James Devenish devenish at guild.uwa.edu.au
Fri Aug 15 20:10:31 WST 2003


In message <3F3C940D.3000005 at postnewspapers.com.au>
on Fri, Aug 15, 2003 at 04:04:29PM +0800, Craig Ringer wrote:
> As for the best firewall choice: Debian :-)

Your spell checker doesn't seem to work. It's spelled "OpenBSD" ;)

In message <3F3CA17A.7010001 at jensz.id.au>
on Fri, Aug 15, 2003 at 05:01:46PM +0800, Ben Jensz wrote:
> Debian didn't stop GNU's web server from being gotten into :)
> 
> http://zdnet.com.com/2100-1105_2-5063658.html  (thanks to Kai for the link)

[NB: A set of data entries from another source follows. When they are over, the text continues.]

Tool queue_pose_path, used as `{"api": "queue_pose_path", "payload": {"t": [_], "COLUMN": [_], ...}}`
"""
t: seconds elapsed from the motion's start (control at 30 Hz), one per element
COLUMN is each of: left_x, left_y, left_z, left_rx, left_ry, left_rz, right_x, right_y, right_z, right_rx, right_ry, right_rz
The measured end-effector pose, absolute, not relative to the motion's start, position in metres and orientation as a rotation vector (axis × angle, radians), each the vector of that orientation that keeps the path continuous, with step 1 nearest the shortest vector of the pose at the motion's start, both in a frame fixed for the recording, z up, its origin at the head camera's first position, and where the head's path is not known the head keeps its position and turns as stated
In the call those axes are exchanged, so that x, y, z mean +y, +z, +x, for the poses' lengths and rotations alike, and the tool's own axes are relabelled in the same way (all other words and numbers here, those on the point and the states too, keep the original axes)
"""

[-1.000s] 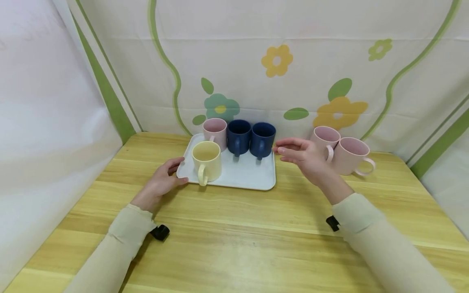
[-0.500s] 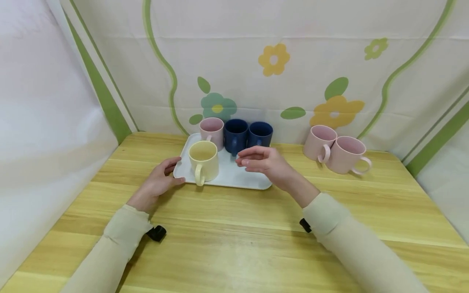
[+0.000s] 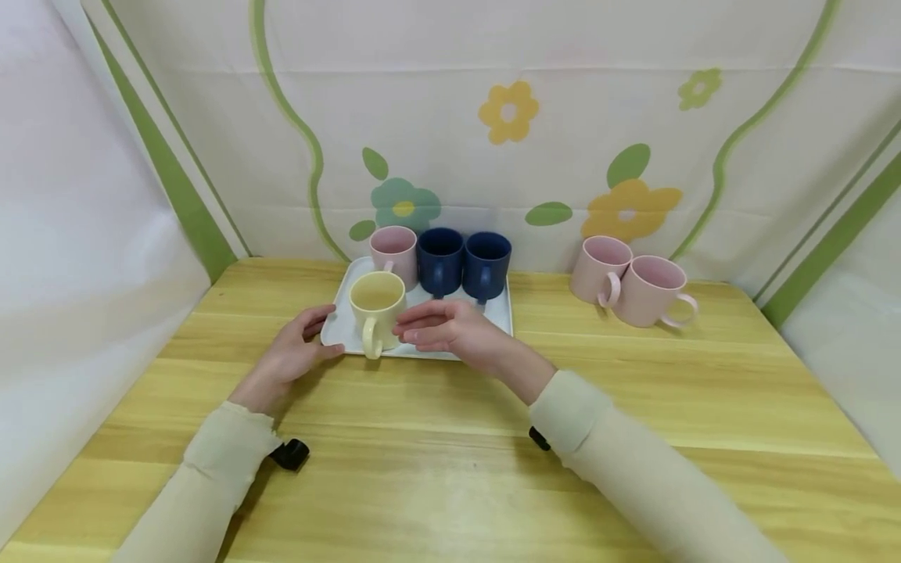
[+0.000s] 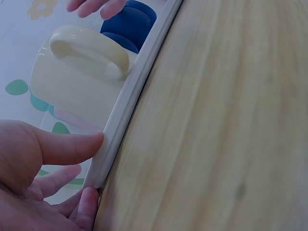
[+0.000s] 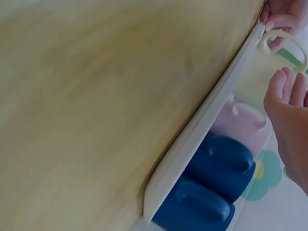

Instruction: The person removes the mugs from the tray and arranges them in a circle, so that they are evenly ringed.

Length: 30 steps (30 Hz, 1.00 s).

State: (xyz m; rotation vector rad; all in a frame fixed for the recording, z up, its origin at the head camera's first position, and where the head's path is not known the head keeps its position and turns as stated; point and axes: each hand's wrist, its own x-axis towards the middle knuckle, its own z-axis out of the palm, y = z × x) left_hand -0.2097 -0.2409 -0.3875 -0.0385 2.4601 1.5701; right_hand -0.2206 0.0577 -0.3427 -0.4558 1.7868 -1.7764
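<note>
Blocking part of the white tray [image 3: 500,317] from the head view: right hand [image 3: 461,332]. Pink mug [image 3: 395,256] partly hidden behind yellow mug [image 3: 377,313]. In left wrist view, right hand cut off at top, blue mugs [image 3: 486,270] only partly visible. In right wrist view, nearest blue mug cut off at bottom, yellow mug partly covered by right hand, bench [image 3: 436,485] blurred.

Yellow mug: pale, glossy, upright on tray toward its left end, with handle facing near side and overlapping the rim. Blue mugs dark, side by side at the back, beside pink mug. Two more pink mugs [image 3: 597,274] on bench, well to the right.

Left hand: pinching near left corner of tray between thumb and fingers. Right hand: fingers extended, close together, beside yellow mug; contact, cannot tell.
</note>
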Motion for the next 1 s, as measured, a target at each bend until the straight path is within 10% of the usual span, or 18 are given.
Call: {"api": "queue_pose_path", "payload": {"t": [1.0], "left_x": [-0.241], "left_y": [-0.386], "left_z": [-0.208], "left_rx": [2.469], "left_ry": [1.561], "left_rz": [-0.019], "right_x": [0.008], "right_y": [-0.352], "right_z": [-0.213], "right_rx": [1.692], "right_ry": [-1.707], "right_rz": [-0.342]}}
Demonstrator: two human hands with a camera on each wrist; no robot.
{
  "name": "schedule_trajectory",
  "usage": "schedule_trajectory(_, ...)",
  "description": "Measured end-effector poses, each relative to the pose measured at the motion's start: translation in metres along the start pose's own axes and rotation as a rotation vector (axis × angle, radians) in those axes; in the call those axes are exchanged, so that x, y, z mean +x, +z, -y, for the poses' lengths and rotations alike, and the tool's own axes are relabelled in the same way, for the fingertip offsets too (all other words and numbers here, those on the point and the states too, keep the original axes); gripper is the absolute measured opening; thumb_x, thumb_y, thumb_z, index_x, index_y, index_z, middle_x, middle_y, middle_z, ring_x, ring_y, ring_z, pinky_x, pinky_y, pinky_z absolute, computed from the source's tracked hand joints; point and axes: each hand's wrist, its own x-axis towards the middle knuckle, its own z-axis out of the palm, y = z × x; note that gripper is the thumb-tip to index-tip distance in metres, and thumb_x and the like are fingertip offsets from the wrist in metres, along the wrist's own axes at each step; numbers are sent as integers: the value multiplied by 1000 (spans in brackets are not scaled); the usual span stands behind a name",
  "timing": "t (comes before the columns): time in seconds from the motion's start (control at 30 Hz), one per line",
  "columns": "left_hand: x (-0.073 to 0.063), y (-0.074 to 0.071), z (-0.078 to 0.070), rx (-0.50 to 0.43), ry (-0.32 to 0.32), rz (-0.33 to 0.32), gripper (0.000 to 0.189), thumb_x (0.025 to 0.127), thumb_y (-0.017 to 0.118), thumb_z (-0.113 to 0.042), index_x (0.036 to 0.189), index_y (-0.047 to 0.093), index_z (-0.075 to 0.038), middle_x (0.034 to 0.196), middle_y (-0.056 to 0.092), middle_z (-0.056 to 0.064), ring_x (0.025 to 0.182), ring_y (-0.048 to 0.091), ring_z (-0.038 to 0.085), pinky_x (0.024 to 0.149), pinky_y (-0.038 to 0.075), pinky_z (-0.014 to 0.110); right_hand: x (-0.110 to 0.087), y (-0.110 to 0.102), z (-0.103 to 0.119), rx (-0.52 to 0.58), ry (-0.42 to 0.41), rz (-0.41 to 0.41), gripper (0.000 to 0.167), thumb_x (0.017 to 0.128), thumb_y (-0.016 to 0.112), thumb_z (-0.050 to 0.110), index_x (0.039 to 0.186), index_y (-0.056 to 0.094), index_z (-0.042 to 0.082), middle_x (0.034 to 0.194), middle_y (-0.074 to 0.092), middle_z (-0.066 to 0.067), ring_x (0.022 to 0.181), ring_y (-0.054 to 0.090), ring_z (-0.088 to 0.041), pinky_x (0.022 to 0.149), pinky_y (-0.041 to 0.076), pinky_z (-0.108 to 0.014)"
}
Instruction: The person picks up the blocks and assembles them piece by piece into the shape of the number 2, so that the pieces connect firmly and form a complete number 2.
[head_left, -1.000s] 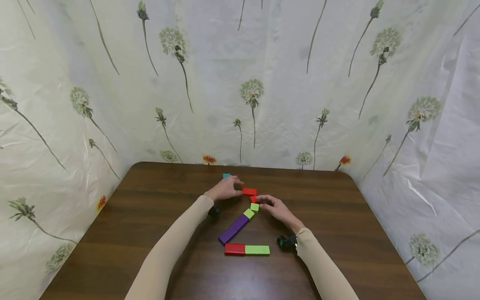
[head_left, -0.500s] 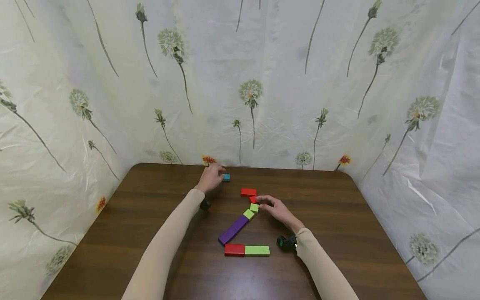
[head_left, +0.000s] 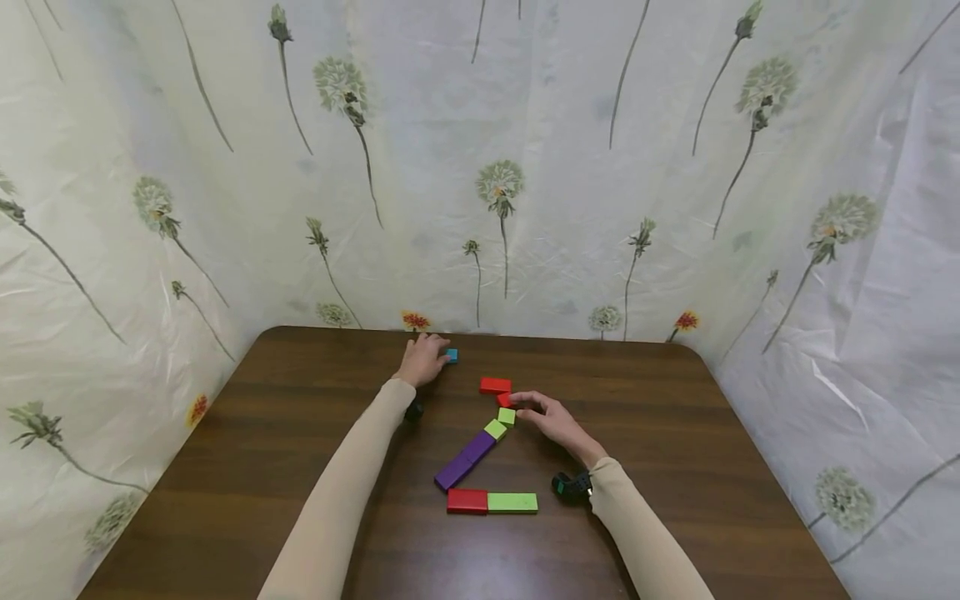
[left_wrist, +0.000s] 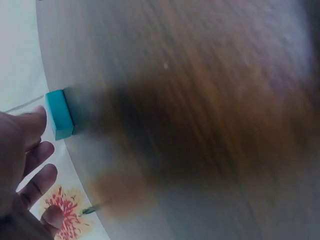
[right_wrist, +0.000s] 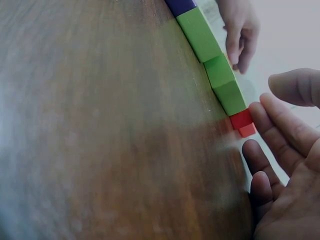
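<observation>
Near the far edge of the table, my left hand (head_left: 422, 360) is beside a small blue block (head_left: 452, 356). In the left wrist view the thumb lies close to the blue block (left_wrist: 60, 115) and the other fingers are loosely bent, not around it; contact is unclear. My right hand (head_left: 553, 418) rests by the bend of a block row, its fingertips at a small red block (head_left: 504, 400). A longer red block (head_left: 495, 386) lies just beyond. Two light green blocks (head_left: 507, 417) continue the row toward purple blocks (head_left: 465, 461).
Closer to me, a red block (head_left: 467, 502) and a light green block (head_left: 512, 502) lie end to end. The brown wooden table (head_left: 660, 533) has a flower-patterned curtain (head_left: 555, 208) behind it and at both sides. A dark band (head_left: 572, 486) is on the right wrist.
My left hand has moved from the far red block to the left and away, reaching the blue block. The right hand has stayed by the small red block.
</observation>
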Motion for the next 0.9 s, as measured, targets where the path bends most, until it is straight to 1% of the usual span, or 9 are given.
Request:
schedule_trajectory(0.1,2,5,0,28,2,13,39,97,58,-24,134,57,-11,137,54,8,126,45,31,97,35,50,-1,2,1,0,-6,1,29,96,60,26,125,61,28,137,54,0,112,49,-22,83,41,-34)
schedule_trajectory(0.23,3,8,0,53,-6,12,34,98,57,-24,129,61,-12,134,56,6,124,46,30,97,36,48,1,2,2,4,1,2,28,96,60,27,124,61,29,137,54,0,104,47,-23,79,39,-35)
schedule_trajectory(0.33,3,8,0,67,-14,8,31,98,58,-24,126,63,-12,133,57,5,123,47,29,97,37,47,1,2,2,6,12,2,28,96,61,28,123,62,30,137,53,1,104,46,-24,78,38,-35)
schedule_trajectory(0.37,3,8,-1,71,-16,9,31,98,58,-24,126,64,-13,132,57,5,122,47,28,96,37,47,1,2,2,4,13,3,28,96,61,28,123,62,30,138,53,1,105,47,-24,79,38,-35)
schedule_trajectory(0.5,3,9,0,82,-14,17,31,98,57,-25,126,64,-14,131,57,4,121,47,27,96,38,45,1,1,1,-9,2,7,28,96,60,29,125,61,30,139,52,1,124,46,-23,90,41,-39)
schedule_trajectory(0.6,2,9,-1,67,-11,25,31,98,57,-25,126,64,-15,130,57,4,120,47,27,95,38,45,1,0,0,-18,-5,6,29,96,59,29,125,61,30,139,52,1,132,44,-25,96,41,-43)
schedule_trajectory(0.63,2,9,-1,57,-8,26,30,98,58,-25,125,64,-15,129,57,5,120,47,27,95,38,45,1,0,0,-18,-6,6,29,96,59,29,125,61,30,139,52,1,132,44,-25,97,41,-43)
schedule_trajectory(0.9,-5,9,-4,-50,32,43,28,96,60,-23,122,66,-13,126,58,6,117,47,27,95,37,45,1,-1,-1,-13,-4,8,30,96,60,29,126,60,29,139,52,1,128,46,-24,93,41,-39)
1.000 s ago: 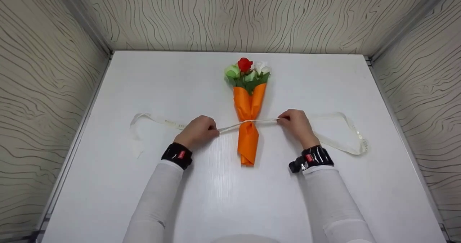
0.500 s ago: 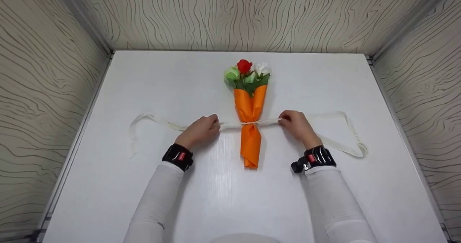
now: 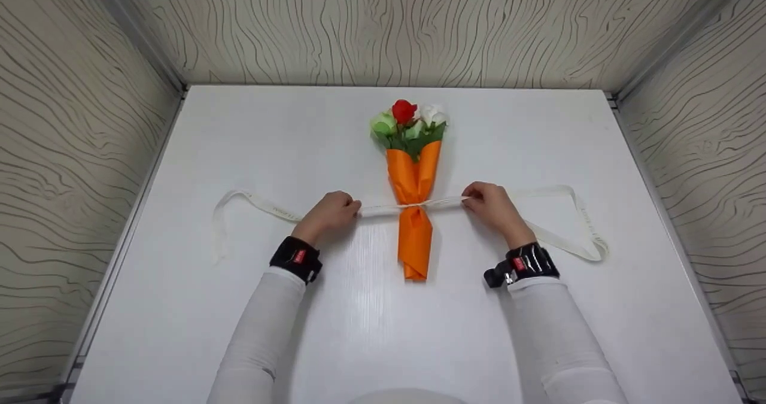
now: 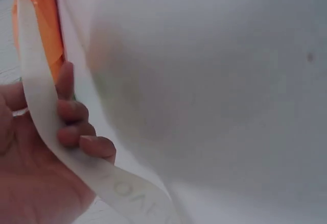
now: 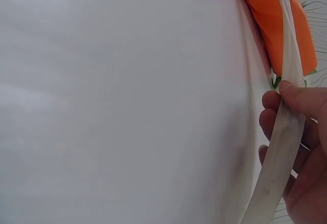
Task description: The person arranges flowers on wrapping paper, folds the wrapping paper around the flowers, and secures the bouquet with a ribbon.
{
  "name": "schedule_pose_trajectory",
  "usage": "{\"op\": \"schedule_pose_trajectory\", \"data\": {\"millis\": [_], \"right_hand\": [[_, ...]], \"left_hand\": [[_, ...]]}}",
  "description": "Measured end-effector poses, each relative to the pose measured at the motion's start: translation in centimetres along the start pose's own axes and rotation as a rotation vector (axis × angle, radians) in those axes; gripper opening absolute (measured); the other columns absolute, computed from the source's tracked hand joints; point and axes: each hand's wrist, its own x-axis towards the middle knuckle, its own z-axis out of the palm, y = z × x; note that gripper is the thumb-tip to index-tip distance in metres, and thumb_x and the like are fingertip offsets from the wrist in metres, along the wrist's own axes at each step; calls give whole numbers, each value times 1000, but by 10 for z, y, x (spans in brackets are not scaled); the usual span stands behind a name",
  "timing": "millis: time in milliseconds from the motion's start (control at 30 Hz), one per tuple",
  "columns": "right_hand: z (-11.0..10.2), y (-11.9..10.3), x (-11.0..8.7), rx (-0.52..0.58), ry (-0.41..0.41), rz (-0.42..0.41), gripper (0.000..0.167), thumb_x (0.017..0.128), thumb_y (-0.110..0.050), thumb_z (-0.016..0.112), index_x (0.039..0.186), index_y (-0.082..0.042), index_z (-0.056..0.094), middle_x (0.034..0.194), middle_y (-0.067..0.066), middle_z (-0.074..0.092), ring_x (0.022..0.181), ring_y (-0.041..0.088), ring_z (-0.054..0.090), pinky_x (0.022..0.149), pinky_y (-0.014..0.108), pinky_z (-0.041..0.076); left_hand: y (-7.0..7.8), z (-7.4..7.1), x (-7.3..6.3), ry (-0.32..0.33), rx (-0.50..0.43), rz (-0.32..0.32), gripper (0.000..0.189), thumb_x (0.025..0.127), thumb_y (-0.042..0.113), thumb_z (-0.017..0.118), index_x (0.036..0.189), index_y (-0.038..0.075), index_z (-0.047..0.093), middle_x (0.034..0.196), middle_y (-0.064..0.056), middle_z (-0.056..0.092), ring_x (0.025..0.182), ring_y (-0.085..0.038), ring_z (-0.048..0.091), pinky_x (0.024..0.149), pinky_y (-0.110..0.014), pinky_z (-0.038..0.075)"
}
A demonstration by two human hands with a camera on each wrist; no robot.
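Observation:
A bouquet in an orange wrapper [image 3: 415, 242] lies on the white table, its red, white and pale green flowers [image 3: 407, 117] toward the back wall. Round the wrapper's narrow waist runs a cream ribbon [image 3: 380, 210], drawn out to both sides. My left hand [image 3: 330, 214] grips the ribbon left of the bouquet; in the left wrist view the ribbon [image 4: 34, 71] crosses the palm beneath curled fingers. To the right, my right hand [image 3: 492, 208] pinches the other side. The right wrist view has the thumb pressing on the ribbon [image 5: 278, 168], which trails down past the fingers.
Loose ribbon tails [image 3: 220, 224] lie on the table beyond each hand, the right one bent in a wide loop. Patterned walls [image 3: 383, 27] border the white table [image 3: 371, 332] at the back and both sides.
The ribbon left of the bouquet has risen from a slant to nearly level and now shows its flat side. The wrapper's lower end has swung slightly right. Both hands keep their hold.

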Motion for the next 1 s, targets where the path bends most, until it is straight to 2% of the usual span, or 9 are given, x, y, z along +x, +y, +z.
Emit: {"op": "schedule_pose_trajectory", "data": {"millis": [100,233,267,367,467,633,767,867,1000], "right_hand": [[1,-1,0,6,12,-6,6,89,-1,67,94,2,69,87,12,68,82,25,59,79,40,47],[1,1,1,8,20,-15,6,89,-2,67,93,2,69,87,12,68,83,26,60,80,41,47],[1,1,1,9,22,-17,6,89,-2,67,93,3,69,87,12,68,83,26,60,80,41,47],[1,2,1,6,20,-19,7,89,-2,67,94,3,69,87,13,68,83,27,59,80,42,46],[0,2,1,11,23,-12,7,89,-1,67,94,3,69,88,13,68,84,27,59,81,42,46],[1,3,-1,21,30,-1,7,88,0,67,94,3,69,87,13,68,83,26,59,80,41,46],[3,4,-2,27,31,7,8,88,-1,66,95,3,69,87,13,68,82,26,59,79,40,46],[4,3,-3,33,28,25,7,89,-2,66,95,2,69,87,12,68,82,24,58,78,38,46],[4,0,-4,40,24,54,7,90,-3,67,95,2,69,87,11,67,81,23,58,76,36,46]], "left_hand": [[-4,-7,-3,-89,-62,46,36,98,31,56,71,7,62,64,2,44,59,-13,41,57,-27,35],[-7,-22,-7,-183,-152,96,40,94,32,62,61,12,54,55,6,34,50,-9,32,50,-25,25],[-7,-26,-8,-206,-174,106,38,93,31,64,61,12,57,55,7,36,50,-8,31,50,-24,25],[-8,-36,-12,-274,-256,151,24,91,22,68,71,8,69,58,7,44,54,-7,35,52,-23,27],[-8,-38,-12,-302,-378,240,13,89,15,71,87,3,75,70,4,58,66,-10,46,61,-23,38],[0,-19,-6,-220,-679,404,17,90,7,71,99,-8,72,102,-14,66,101,-25,56,89,-33,47],[14,2,1,-127,-841,431,18,91,3,69,106,-7,72,119,-20,65,119,-29,54,100,-39,44],[23,16,7,-27,-905,414,18,91,3,68,108,-3,73,118,-15,68,119,-25,57,102,-37,43],[34,30,13,117,-953,373,20,91,4,69,109,-3,73,104,-8,73,102,-20,64,94,-34,48]]}}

The violation was caused by a kernel vulnerability that was available
only to local users -- it wasn't distribution-specific and I don't know
how a "firewall" you protect you from a kernel attack by users that are
allowed to log into the affected host! (Not trying to defend Debian or
say "you're wrong" or anything -- just trying to clarify that this was
not an FTP daemon exploit.)

In message <200308151711.05052.quintin at arach.net.au>
on Fri, Aug 15, 2003 at 05:11:05PM +0800, Quintin Lette wrote:
> yes, I would agree they are running debian :)
> quin at dugite:~$ lynx -head -dump http://www.gnu.org

The affected host was the one used for ftp.gnu.org

In message <200308151711.05052.quintin at arach.net.au>
on Fri, Aug 15, 2003 at 05:11:05PM +0800, Quintin Lette wrote:
> they aren't as up to date as my debian system either...
[...]
> which is where the main problem really lies... a system is only as good as 
> its system administrator, and how up to date he keeps it, and whether or not 
> he applies the patches.

The FSF says that a Linux (kernel) patch was not available at the time
the break-in occurred. (Again, I'm just trying to clarify the
circumstances.)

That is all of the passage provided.